**WORK ORDER:**
Count up the lines in the listing below that hold "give", and answer with the total alone.
—————
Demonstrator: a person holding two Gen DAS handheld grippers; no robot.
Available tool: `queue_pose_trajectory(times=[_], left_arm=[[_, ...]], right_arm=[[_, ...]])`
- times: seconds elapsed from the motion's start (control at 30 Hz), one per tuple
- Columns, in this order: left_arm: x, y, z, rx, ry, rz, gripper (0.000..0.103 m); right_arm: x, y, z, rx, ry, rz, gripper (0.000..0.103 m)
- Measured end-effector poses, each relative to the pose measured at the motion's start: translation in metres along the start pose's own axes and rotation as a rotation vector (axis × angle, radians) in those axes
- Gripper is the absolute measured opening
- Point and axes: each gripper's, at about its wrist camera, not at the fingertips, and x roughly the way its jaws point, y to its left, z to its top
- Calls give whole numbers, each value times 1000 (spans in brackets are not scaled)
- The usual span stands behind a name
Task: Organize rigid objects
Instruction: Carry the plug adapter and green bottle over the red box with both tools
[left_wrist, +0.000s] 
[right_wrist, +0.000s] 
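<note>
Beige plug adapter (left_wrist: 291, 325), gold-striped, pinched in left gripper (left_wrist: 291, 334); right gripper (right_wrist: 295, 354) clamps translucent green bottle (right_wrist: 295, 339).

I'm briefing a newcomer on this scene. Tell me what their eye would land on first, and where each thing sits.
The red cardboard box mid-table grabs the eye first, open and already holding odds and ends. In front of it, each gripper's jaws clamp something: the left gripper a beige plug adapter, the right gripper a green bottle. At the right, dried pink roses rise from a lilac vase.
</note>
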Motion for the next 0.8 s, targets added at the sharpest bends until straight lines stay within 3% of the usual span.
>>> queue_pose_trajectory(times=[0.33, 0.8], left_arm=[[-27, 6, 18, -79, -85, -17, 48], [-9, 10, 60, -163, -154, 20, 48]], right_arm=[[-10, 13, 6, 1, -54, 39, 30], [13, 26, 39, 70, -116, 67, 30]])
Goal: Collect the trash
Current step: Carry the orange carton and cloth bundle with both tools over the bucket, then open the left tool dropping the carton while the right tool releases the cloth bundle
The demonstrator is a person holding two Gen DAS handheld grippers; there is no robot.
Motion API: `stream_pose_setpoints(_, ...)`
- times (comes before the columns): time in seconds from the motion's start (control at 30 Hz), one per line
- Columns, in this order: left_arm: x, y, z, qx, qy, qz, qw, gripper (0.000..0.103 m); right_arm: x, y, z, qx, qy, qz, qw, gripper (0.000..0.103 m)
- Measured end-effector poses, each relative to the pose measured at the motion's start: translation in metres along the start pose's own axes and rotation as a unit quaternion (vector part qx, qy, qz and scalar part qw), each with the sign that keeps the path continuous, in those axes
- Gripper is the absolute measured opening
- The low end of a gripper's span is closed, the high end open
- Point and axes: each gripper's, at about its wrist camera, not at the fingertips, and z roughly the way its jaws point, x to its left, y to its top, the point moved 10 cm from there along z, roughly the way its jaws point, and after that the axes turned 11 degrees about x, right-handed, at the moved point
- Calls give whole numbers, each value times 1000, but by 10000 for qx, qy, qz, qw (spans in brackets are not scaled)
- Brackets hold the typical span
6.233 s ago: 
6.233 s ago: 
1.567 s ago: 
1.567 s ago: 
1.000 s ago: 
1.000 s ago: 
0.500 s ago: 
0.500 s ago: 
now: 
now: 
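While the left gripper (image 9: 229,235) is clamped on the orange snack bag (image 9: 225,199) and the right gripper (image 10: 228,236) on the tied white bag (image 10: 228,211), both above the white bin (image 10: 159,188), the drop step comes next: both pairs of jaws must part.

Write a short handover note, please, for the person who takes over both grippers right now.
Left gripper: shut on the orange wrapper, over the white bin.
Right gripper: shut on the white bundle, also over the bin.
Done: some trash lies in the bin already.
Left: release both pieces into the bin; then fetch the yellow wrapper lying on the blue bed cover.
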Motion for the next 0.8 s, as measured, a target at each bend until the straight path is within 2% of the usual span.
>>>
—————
**YOUR RESPONSE:**
2